--- Data extract Enclosed Below ---

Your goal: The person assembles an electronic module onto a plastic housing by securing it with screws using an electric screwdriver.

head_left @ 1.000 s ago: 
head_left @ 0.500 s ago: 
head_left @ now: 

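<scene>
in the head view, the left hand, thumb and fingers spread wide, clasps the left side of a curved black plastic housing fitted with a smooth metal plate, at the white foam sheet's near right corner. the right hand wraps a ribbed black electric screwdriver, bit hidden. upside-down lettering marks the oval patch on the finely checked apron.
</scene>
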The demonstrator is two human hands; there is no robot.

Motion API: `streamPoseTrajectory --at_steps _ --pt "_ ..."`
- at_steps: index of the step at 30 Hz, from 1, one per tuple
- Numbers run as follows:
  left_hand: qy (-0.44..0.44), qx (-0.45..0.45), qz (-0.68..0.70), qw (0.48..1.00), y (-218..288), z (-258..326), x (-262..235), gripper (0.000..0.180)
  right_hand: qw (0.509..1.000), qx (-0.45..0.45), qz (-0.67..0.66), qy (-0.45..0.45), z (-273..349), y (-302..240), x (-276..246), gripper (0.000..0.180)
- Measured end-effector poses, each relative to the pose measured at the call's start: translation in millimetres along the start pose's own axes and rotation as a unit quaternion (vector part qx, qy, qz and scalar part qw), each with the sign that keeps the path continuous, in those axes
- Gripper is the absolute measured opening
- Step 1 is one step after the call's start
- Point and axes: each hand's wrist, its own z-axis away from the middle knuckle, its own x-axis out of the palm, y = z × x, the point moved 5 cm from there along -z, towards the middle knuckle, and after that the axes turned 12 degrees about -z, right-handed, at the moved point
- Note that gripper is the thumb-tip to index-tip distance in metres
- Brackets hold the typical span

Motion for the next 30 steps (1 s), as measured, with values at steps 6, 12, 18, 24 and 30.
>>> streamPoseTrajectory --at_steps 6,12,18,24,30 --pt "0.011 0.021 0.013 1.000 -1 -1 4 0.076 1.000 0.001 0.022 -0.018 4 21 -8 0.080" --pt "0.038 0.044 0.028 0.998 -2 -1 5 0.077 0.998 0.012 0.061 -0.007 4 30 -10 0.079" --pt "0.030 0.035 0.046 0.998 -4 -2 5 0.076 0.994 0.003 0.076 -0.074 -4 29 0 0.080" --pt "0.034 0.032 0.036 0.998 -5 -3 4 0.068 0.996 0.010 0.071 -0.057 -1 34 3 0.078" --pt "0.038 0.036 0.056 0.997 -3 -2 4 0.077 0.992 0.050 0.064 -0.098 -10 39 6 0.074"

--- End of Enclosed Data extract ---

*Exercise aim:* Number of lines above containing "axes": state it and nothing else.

*Response to this task:* 2